## Exercise
From the material below, copy each line that holds the word "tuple".

## Dataset extract

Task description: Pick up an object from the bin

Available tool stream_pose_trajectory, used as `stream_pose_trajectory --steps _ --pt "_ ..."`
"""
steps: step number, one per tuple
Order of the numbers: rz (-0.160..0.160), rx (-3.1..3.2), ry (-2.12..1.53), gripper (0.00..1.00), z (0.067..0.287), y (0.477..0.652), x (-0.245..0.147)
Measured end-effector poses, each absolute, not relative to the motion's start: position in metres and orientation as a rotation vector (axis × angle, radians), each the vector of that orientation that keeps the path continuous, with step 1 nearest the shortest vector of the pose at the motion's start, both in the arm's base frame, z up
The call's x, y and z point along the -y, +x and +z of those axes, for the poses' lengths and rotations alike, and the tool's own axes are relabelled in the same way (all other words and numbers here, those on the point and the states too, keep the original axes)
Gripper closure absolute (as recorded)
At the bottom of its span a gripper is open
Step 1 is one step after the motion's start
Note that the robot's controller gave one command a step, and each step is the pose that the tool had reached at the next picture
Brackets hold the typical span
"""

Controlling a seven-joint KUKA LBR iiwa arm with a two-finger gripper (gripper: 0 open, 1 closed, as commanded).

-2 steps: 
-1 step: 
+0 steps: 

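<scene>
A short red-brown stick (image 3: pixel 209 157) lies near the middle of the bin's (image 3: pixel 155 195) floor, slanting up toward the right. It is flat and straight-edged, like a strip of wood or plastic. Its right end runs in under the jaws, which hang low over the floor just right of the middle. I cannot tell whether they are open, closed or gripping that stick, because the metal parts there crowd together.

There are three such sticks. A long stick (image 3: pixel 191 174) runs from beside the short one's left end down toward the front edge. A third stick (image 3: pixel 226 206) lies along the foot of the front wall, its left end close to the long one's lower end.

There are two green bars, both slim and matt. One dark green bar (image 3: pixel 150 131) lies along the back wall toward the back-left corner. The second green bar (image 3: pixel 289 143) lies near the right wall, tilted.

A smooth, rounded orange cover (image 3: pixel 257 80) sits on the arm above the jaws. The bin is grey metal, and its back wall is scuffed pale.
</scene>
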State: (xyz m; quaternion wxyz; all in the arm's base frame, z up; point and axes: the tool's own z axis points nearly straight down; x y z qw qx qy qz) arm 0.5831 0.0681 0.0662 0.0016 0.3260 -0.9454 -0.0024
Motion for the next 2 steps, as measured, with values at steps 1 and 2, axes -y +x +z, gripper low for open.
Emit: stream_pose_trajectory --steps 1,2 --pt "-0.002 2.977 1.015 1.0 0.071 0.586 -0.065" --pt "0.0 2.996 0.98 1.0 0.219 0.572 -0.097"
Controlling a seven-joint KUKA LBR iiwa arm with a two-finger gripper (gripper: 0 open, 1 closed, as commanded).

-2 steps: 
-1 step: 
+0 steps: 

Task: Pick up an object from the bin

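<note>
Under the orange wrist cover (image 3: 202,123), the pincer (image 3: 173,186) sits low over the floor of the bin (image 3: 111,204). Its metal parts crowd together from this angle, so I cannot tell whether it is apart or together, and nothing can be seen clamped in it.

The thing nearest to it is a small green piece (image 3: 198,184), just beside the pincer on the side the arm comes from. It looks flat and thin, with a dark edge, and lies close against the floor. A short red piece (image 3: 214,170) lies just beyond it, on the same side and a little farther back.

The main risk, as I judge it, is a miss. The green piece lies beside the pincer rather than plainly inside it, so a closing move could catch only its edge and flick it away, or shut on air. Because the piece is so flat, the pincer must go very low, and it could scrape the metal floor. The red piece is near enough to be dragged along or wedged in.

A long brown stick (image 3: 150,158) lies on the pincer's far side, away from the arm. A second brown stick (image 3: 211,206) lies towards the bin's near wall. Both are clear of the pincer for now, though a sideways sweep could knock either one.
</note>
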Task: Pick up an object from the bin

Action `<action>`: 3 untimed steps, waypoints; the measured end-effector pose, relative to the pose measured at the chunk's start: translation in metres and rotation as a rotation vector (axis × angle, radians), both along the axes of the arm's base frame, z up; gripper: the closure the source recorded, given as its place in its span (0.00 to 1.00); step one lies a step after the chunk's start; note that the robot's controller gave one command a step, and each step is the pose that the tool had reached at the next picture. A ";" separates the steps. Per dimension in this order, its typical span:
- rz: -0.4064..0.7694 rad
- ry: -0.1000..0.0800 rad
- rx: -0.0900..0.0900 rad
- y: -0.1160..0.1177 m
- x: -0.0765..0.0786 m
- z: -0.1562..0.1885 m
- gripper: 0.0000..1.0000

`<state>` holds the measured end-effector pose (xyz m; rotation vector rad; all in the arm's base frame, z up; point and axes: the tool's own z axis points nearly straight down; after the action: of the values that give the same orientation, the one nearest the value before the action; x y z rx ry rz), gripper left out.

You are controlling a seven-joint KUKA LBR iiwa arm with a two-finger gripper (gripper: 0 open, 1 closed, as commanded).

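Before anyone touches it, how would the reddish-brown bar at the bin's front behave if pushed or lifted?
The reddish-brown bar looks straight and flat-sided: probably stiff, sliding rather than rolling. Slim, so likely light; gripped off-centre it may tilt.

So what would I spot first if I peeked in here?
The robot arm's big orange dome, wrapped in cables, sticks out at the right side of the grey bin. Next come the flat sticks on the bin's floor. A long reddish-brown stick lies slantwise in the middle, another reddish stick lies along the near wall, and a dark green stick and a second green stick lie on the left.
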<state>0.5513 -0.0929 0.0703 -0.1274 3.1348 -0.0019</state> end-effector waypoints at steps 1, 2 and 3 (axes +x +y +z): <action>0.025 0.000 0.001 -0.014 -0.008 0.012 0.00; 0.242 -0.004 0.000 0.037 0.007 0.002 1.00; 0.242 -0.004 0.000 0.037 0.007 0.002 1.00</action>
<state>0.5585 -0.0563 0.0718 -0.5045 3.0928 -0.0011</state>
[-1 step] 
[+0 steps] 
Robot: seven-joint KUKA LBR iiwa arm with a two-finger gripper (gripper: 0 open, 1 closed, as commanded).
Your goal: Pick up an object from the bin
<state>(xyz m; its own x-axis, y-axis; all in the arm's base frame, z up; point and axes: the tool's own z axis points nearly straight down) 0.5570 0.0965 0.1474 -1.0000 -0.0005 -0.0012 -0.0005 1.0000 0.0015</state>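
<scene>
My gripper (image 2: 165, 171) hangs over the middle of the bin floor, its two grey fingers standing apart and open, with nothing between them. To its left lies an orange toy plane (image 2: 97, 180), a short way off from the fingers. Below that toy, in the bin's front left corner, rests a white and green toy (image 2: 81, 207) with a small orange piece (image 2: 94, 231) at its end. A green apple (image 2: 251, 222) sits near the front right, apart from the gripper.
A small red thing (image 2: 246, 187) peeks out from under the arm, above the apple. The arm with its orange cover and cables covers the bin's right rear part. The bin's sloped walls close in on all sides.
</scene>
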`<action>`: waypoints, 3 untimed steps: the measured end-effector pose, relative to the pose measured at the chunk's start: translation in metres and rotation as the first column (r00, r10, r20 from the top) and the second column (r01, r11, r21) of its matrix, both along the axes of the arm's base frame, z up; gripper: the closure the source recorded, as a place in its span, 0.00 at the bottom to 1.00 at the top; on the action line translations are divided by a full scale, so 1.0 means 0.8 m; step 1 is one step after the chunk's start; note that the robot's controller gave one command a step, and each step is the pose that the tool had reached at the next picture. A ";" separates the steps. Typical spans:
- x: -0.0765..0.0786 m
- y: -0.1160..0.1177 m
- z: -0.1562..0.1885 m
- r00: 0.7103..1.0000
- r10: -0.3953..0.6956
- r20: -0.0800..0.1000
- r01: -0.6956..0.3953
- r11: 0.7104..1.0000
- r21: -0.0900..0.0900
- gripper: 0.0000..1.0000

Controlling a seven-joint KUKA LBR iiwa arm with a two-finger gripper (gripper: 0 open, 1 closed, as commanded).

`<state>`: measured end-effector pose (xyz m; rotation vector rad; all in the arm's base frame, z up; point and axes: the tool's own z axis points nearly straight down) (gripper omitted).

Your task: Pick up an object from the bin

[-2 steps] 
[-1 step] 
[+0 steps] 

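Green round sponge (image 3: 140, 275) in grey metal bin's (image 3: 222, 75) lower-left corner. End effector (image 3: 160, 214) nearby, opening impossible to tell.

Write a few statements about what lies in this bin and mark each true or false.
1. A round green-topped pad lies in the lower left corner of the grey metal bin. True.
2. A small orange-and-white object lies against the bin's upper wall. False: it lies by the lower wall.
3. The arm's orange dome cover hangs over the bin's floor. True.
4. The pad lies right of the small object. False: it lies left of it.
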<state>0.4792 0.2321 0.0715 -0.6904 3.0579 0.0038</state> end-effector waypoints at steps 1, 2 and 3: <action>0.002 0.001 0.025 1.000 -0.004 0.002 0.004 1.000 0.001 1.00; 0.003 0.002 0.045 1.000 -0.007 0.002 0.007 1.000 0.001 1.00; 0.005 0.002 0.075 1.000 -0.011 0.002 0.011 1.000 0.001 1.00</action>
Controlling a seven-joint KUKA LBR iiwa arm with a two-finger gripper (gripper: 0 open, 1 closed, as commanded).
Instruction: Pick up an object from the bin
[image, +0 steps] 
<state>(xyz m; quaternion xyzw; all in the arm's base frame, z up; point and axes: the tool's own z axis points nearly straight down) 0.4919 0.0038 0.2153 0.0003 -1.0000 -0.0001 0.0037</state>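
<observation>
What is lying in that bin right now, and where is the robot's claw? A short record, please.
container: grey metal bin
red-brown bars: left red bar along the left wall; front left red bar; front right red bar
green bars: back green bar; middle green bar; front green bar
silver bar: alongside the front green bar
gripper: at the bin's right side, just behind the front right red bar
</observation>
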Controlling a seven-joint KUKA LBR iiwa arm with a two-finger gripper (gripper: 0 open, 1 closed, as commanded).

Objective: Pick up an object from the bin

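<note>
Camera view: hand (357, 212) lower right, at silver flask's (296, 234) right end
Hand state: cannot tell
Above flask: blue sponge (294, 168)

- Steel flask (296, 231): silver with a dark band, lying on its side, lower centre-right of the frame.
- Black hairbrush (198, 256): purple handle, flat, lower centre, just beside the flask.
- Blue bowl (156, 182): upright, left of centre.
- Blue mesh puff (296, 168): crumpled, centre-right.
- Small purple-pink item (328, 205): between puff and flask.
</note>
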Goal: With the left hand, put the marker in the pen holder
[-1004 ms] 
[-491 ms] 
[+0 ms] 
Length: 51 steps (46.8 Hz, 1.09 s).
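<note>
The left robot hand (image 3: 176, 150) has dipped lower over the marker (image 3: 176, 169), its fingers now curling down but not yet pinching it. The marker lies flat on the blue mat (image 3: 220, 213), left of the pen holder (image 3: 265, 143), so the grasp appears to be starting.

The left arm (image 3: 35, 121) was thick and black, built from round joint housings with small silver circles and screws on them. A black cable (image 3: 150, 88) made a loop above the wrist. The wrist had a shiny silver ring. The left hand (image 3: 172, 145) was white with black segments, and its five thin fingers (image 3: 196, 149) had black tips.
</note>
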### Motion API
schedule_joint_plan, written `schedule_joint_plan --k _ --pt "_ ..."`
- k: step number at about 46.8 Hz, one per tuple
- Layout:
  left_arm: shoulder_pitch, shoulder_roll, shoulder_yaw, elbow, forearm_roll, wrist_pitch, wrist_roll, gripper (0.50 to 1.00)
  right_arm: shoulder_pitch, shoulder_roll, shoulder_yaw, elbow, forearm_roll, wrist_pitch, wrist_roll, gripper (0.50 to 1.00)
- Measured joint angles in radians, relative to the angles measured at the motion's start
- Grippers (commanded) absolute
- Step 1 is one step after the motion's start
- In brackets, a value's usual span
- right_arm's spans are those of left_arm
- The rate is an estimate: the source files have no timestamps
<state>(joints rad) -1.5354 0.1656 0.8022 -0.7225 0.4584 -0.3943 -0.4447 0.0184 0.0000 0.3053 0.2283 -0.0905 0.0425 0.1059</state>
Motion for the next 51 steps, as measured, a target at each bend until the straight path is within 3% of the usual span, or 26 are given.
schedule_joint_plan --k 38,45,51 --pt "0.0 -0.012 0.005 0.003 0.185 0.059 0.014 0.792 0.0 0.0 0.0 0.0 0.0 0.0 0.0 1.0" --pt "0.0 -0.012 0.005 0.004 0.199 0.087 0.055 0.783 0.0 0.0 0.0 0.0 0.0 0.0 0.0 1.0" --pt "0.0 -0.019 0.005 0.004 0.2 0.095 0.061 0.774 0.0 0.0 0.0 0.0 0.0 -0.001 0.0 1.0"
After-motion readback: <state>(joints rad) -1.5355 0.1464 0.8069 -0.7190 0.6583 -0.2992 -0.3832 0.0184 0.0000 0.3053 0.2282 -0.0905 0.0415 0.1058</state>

## Solution to the problem
steps: step number, one per tuple
- k: step number at about 46.8 Hz, one per tuple

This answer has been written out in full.